Collected data ▸
§

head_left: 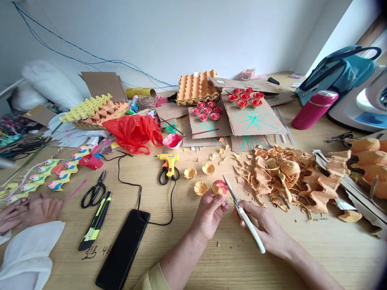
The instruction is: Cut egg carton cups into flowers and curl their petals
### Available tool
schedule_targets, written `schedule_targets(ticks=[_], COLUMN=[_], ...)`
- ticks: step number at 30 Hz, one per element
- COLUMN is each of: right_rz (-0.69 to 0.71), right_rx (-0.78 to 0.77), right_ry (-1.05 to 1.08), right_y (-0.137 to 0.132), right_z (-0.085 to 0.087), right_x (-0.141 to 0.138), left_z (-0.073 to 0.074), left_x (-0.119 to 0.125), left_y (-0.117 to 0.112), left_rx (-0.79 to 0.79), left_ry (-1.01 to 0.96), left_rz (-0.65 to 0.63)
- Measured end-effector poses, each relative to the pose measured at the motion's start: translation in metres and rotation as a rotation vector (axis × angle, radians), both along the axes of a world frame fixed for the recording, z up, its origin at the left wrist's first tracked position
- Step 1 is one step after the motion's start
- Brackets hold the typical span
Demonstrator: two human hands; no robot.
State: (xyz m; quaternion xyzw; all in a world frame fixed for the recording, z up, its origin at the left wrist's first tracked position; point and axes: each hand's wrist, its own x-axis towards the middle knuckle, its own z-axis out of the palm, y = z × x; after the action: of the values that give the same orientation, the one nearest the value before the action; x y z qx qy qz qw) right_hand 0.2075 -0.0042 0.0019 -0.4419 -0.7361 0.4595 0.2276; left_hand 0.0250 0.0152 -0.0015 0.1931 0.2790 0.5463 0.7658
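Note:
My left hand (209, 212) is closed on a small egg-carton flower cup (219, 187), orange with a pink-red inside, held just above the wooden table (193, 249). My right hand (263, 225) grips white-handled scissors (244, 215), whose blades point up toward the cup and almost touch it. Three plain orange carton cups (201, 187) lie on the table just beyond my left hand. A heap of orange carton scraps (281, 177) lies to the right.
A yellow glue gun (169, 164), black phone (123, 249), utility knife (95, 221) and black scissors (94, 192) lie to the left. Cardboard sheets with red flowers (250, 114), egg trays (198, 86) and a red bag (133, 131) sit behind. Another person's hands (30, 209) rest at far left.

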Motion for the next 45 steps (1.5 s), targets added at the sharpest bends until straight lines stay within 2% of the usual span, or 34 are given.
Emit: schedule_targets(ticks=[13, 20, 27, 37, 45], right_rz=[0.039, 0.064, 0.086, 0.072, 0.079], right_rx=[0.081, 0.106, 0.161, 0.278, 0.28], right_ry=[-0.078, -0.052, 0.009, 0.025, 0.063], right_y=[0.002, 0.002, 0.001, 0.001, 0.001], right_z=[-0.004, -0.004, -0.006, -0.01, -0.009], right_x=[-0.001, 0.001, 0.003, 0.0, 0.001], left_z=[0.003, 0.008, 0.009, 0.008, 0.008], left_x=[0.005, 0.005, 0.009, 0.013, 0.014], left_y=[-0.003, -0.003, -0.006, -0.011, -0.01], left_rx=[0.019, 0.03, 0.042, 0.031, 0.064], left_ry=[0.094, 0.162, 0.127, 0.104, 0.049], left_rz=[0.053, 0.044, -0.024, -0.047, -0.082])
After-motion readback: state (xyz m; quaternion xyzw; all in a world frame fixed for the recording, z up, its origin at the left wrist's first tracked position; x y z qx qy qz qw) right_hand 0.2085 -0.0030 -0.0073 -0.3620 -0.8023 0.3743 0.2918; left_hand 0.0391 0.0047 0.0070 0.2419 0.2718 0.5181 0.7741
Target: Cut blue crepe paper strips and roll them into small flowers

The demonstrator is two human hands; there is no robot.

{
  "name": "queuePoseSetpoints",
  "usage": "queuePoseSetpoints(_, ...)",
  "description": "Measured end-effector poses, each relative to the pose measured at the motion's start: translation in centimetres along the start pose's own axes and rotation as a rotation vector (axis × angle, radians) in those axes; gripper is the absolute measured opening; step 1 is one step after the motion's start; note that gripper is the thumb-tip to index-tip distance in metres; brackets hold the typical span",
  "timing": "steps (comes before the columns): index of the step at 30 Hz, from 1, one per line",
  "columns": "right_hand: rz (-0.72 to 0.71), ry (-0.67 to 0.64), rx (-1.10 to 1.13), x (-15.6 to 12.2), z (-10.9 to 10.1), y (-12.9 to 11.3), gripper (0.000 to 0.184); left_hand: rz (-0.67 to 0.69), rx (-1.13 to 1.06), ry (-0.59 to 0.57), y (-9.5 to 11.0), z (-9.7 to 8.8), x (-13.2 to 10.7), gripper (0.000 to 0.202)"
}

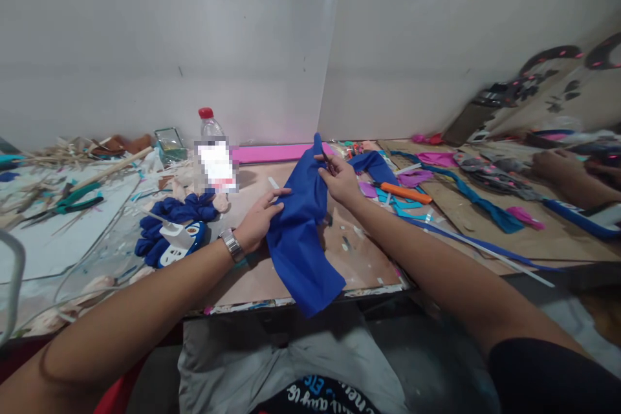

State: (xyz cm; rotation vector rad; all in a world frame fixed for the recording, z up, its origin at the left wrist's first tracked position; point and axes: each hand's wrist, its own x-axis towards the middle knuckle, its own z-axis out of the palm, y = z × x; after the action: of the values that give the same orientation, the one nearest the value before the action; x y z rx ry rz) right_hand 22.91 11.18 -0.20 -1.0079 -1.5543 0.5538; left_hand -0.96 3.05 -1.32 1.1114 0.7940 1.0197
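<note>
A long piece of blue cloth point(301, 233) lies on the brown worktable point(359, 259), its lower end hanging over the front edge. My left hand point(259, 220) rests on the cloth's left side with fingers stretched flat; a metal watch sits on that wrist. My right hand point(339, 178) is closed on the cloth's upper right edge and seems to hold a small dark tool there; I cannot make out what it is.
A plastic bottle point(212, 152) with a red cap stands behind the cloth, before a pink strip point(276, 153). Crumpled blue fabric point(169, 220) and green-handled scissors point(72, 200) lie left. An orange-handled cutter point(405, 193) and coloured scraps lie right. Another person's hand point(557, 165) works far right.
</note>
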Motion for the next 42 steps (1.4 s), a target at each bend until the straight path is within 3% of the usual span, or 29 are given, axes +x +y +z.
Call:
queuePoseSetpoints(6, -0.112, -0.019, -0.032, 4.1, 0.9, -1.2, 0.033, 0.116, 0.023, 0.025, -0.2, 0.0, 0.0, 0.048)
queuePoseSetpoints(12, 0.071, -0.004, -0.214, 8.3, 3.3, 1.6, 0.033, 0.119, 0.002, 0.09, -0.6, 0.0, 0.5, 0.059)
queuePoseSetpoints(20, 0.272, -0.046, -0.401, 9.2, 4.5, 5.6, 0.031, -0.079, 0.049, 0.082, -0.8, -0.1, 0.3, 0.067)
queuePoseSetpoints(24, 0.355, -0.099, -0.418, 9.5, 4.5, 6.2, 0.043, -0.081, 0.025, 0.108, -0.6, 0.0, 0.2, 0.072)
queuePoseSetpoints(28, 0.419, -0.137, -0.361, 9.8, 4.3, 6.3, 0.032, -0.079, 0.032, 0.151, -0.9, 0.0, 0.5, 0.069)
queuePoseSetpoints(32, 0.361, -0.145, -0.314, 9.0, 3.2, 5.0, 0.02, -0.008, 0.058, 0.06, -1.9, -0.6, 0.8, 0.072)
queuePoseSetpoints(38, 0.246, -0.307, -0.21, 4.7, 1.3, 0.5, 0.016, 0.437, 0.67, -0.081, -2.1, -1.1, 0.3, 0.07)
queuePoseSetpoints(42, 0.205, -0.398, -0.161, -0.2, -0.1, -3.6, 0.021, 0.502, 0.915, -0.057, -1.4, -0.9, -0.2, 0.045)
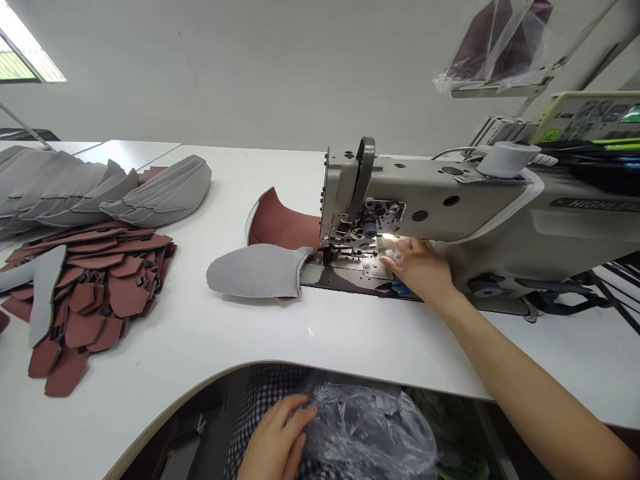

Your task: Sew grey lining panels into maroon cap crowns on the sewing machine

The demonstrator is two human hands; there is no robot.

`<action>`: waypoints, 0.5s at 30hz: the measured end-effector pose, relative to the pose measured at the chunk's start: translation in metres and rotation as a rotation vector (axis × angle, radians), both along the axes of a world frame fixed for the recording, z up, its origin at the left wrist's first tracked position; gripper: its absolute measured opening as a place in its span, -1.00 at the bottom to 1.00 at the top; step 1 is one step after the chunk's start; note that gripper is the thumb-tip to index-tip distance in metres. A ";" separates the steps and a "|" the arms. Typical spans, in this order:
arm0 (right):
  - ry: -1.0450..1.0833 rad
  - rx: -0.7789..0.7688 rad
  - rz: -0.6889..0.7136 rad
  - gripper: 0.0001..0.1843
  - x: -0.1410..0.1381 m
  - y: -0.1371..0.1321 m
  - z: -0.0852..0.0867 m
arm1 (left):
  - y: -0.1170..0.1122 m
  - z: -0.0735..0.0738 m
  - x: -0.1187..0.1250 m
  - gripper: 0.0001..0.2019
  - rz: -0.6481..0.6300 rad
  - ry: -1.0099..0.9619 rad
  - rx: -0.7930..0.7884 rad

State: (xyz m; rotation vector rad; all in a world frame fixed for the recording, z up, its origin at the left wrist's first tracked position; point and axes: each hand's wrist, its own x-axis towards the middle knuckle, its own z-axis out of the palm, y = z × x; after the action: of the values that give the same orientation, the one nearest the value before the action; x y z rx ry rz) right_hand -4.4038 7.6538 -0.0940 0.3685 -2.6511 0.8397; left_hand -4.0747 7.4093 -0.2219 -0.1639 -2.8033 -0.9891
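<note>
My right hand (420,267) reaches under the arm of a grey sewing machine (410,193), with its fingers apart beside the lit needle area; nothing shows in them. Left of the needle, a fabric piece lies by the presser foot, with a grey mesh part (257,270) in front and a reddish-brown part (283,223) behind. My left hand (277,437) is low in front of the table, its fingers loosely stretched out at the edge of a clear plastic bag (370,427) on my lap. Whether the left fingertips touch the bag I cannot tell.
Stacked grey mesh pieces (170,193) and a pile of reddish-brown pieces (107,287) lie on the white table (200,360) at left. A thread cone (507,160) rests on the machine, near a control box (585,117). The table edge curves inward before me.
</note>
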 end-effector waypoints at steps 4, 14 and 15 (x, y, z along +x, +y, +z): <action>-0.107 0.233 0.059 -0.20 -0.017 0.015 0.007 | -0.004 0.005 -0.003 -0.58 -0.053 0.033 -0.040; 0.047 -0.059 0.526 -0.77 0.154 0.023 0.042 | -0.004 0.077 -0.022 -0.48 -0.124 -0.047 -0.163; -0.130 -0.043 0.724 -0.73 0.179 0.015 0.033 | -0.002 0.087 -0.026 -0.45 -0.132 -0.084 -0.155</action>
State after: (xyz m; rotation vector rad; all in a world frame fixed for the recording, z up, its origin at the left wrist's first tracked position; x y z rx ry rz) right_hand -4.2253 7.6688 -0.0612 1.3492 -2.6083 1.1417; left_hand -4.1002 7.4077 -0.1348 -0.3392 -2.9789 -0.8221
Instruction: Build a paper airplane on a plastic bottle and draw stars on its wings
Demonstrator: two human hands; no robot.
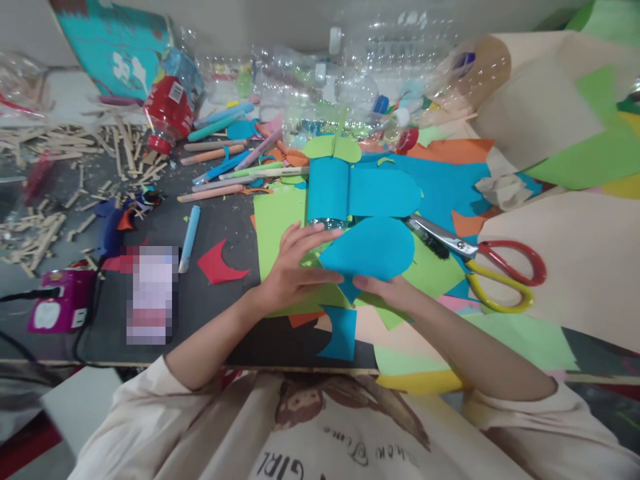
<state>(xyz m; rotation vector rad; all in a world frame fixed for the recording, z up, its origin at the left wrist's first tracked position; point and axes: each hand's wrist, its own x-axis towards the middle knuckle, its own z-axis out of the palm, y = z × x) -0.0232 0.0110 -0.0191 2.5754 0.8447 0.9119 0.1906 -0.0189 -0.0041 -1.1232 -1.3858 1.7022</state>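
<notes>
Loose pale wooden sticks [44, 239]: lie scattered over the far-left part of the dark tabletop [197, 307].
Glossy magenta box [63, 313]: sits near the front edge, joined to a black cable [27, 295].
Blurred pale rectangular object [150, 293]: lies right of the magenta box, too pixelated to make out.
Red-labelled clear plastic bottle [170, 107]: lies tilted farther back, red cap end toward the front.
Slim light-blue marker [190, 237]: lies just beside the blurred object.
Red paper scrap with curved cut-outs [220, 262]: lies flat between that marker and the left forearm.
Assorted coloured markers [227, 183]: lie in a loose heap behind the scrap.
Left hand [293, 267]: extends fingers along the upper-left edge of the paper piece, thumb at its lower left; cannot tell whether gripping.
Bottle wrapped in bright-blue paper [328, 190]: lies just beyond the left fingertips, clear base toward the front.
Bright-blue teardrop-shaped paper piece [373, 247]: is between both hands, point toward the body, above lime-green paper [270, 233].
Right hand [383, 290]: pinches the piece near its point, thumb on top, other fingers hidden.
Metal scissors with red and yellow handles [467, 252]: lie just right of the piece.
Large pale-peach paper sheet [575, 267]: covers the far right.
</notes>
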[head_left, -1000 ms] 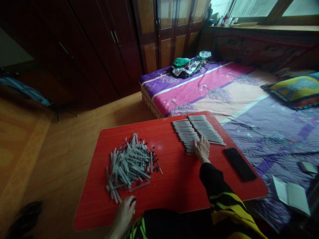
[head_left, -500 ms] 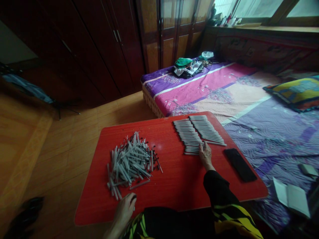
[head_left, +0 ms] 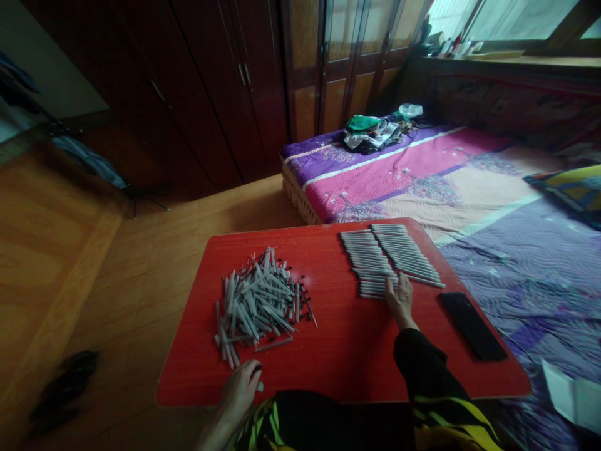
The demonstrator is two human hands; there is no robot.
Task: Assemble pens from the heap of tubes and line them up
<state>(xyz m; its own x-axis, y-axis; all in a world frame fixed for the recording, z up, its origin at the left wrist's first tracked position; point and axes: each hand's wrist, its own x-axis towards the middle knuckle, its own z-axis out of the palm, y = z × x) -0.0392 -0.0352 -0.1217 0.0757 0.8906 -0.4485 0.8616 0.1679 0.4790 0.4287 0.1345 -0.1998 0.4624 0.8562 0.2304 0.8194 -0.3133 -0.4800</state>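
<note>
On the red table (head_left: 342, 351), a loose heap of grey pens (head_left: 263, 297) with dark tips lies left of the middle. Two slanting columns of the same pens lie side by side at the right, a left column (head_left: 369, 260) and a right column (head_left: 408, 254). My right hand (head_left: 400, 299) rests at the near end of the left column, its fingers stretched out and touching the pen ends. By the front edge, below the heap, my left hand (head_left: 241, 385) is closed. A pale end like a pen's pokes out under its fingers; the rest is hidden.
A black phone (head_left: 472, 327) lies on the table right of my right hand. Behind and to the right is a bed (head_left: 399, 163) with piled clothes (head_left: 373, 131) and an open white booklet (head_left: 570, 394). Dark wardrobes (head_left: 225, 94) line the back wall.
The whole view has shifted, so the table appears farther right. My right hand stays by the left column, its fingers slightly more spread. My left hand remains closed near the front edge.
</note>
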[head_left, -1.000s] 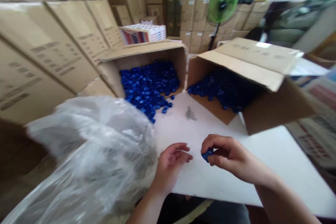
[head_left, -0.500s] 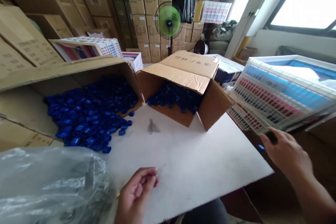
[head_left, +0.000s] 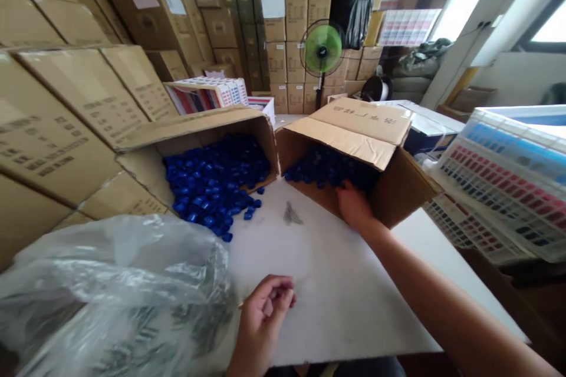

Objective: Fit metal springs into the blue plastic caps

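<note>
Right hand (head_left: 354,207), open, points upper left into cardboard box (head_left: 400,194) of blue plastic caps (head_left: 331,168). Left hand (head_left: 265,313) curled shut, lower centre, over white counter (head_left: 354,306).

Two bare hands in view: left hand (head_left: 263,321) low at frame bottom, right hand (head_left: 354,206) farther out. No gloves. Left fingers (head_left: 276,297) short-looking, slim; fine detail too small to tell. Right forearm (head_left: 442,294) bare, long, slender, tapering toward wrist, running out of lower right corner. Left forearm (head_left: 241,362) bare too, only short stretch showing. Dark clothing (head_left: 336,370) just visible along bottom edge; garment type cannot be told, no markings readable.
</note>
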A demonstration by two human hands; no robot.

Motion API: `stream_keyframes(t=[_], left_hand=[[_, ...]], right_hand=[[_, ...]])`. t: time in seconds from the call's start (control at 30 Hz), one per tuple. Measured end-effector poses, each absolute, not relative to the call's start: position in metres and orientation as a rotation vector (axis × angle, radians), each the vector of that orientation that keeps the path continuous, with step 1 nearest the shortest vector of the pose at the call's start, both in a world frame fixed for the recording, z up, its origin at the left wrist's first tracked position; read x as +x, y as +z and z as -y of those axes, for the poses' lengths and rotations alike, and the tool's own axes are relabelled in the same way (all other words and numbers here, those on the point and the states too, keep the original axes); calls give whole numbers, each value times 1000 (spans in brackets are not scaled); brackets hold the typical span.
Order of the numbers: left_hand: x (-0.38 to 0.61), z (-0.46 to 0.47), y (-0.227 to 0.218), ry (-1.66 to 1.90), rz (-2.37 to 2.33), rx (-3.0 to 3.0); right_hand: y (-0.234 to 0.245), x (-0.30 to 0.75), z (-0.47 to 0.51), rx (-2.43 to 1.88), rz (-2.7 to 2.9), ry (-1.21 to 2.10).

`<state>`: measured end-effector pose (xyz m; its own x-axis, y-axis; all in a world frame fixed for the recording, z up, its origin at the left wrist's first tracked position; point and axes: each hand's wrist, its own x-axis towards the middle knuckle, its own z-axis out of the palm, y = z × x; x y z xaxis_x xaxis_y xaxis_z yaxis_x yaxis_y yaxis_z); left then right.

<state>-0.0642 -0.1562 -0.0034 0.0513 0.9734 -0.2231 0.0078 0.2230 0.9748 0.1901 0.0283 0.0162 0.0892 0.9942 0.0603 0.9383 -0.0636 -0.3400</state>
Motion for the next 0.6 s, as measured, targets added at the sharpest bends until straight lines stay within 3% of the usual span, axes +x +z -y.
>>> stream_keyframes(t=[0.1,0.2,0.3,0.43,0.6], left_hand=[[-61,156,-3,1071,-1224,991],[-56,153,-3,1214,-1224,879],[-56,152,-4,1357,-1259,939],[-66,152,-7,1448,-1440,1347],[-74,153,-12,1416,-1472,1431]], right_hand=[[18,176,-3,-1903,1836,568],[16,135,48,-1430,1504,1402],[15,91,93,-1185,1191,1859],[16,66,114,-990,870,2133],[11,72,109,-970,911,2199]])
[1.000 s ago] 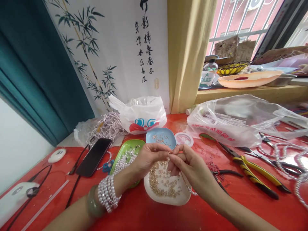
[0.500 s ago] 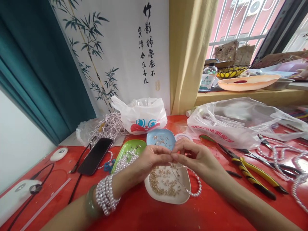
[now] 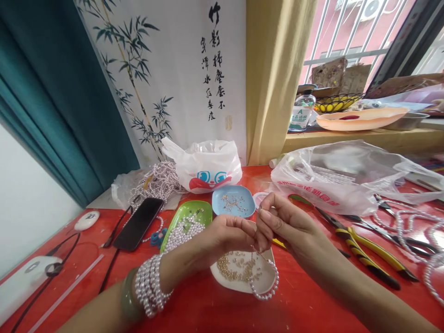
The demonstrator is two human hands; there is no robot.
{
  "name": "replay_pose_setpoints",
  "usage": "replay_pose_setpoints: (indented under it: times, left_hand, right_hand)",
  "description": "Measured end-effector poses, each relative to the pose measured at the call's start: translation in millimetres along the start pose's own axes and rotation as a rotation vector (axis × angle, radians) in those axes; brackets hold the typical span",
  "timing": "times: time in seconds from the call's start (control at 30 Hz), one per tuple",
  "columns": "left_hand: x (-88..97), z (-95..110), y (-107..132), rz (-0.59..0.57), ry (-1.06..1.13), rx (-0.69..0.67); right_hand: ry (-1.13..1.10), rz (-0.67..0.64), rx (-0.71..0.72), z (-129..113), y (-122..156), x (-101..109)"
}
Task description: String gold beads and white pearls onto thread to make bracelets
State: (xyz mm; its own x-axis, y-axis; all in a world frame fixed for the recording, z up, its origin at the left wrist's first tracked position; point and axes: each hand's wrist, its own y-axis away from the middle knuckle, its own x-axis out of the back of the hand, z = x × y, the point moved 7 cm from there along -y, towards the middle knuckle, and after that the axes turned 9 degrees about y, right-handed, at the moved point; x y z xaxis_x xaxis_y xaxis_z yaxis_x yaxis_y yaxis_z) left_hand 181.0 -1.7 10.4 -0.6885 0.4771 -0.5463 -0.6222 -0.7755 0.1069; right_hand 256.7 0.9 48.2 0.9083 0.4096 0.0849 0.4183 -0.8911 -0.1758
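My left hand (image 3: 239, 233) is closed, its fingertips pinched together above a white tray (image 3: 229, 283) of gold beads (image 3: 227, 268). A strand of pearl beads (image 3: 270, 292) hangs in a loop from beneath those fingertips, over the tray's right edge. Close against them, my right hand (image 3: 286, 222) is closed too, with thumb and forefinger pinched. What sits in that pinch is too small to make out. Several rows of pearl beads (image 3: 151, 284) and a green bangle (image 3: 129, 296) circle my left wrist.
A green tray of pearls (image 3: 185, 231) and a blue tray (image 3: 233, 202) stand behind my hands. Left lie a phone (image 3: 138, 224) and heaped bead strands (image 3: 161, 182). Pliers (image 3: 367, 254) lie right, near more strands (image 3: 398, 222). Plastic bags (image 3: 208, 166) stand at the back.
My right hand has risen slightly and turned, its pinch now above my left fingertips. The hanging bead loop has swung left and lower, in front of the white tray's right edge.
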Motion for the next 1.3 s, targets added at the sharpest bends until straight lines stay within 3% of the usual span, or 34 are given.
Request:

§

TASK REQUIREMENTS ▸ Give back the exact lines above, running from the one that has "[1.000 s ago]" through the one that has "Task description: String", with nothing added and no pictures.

EXERCISE SOLUTION ▸
[1.000 s ago] 
[0.500 s ago] 
[now] 
The demonstrator is two human hands; there is no robot.
{
  "name": "replay_pose_setpoints",
  "usage": "replay_pose_setpoints: (indented under it: times, left_hand, right_hand)",
  "description": "Measured end-effector poses, each relative to the pose measured at the call's start: translation in millimetres along the start pose's own axes and rotation as a rotation vector (axis × angle, radians) in those axes; brackets hold the typical span",
  "timing": "times: time in seconds from the call's start (control at 30 Hz), one per tuple",
  "columns": "left_hand: x (-88..97), z (-95..110), y (-107..132), rz (-0.59..0.57), ry (-1.06..1.13), rx (-0.69..0.67); right_hand: ry (-1.13..1.10), rz (-0.67..0.64), rx (-0.71..0.72), z (-129..113), y (-122..156), x (-101..109)"
}
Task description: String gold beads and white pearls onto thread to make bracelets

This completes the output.